§ Problem statement
Lift out all lines below that contain "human".

───

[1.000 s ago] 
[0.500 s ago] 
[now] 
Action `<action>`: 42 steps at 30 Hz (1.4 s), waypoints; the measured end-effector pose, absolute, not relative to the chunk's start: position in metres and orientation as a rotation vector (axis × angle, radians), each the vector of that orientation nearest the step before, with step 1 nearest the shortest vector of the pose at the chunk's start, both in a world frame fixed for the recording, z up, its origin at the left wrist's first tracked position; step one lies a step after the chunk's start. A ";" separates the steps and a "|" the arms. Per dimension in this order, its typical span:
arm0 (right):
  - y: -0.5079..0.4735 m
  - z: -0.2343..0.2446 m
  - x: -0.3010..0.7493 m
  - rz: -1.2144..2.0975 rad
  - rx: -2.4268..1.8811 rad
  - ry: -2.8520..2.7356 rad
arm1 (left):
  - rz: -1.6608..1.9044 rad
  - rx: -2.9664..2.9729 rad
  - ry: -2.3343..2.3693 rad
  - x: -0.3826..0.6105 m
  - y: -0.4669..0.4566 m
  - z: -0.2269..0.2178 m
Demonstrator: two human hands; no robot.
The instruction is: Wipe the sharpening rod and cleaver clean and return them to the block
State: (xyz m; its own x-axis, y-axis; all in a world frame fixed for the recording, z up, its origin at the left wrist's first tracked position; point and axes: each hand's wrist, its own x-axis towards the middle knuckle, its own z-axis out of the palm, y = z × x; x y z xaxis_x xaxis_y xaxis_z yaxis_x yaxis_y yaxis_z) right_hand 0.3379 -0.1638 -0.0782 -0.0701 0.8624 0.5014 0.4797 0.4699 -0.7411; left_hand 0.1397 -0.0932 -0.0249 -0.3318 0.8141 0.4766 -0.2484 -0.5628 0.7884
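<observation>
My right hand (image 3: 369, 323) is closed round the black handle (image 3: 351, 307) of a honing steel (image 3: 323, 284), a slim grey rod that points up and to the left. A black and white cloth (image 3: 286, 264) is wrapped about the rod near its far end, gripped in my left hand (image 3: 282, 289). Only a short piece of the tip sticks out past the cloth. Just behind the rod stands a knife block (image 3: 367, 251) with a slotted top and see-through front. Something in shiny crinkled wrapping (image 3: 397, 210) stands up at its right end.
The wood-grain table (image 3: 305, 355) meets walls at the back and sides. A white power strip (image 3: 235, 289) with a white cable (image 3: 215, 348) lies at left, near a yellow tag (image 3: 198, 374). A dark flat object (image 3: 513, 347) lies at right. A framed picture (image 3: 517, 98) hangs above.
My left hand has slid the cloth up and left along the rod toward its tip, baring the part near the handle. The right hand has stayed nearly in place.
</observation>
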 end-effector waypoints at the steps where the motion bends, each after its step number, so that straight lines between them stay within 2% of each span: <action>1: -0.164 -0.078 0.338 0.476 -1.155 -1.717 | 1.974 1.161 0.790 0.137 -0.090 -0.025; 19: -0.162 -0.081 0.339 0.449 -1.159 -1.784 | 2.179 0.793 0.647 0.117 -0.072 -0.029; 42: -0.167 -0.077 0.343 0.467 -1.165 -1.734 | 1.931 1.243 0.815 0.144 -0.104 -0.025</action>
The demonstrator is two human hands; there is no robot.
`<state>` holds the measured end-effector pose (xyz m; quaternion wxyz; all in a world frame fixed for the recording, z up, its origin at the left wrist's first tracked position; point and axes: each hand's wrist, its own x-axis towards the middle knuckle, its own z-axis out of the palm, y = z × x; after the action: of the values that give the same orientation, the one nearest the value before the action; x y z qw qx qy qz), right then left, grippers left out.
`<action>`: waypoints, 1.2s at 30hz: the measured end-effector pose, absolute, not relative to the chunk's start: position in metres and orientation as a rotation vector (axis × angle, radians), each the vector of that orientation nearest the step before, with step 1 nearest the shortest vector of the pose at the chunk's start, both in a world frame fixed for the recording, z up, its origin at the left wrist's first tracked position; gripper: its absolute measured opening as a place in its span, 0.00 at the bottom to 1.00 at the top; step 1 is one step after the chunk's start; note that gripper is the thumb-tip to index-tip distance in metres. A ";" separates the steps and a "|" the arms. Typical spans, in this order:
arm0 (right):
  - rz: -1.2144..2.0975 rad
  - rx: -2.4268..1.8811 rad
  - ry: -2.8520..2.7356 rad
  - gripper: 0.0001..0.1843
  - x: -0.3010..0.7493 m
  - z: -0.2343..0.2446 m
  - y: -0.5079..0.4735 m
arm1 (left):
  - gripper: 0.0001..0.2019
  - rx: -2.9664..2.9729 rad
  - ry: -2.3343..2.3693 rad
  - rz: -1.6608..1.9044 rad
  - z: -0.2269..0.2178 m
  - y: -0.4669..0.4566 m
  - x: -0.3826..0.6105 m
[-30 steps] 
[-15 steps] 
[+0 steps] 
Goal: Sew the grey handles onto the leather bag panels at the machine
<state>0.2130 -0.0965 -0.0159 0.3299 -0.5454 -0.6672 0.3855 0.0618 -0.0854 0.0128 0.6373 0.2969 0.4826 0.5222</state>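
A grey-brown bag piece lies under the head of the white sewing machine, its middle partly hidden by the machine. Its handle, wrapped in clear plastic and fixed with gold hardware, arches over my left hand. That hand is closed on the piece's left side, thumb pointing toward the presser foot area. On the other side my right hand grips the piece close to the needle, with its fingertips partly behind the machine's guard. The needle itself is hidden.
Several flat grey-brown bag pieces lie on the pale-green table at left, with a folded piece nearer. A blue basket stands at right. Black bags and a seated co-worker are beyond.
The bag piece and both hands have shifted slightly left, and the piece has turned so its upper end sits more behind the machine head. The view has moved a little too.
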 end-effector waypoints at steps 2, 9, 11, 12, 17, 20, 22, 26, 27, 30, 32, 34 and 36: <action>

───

§ Response box
Demonstrator: two human hands; no robot.
The demonstrator is two human hands; there is no robot.

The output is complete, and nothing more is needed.